• [WHAT IS REQUIRED]:
Leaving out the images, please reproduce each line below exactly.

• [DATA SECTION]:
****************************************

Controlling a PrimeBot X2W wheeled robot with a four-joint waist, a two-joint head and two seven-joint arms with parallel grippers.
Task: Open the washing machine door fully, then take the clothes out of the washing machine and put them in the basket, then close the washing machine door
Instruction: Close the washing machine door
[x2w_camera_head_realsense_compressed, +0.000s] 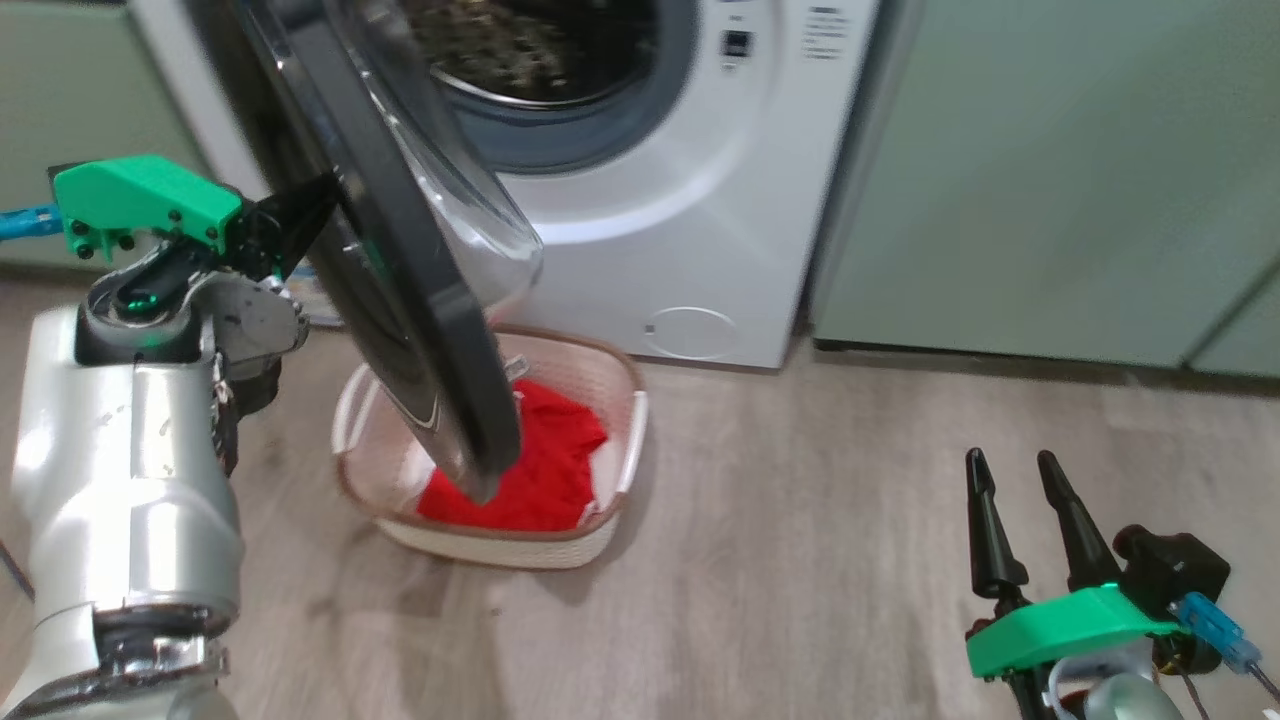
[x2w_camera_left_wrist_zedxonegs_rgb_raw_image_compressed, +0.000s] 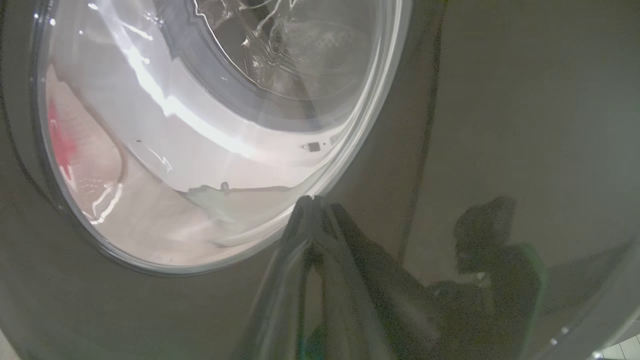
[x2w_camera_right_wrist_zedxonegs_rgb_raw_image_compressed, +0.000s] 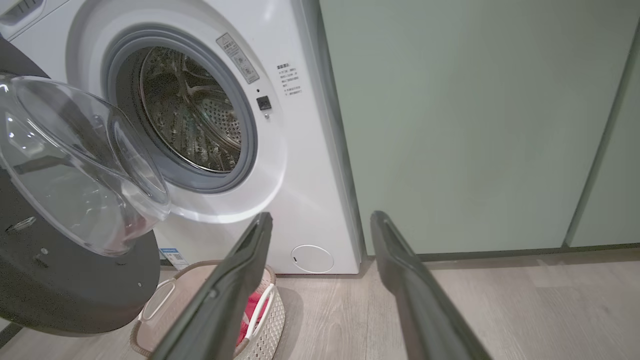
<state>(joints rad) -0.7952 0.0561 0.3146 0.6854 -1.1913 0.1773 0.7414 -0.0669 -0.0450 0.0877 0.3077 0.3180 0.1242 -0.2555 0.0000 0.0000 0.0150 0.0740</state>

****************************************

• [ANSWER TO THIS PROBLEM]:
Controlling a PrimeBot X2W wheeled robot with a four-joint waist, a two-joint head and two seven-joint arms with parallel grippers.
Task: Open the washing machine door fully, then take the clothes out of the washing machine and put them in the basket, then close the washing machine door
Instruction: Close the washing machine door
[x2w_camera_head_realsense_compressed, +0.000s] 
[x2w_camera_left_wrist_zedxonegs_rgb_raw_image_compressed, +0.000s] 
[x2w_camera_right_wrist_zedxonegs_rgb_raw_image_compressed, +0.000s] 
<state>(joints rad) -0.7952 0.0561 0.3146 0.6854 -1.1913 0.1773 0.7414 -0.0669 -0.0450 0.0877 0.3077 0.3180 0.1242 -0.2555 0.0000 0.0000 0.0150 0.0740</state>

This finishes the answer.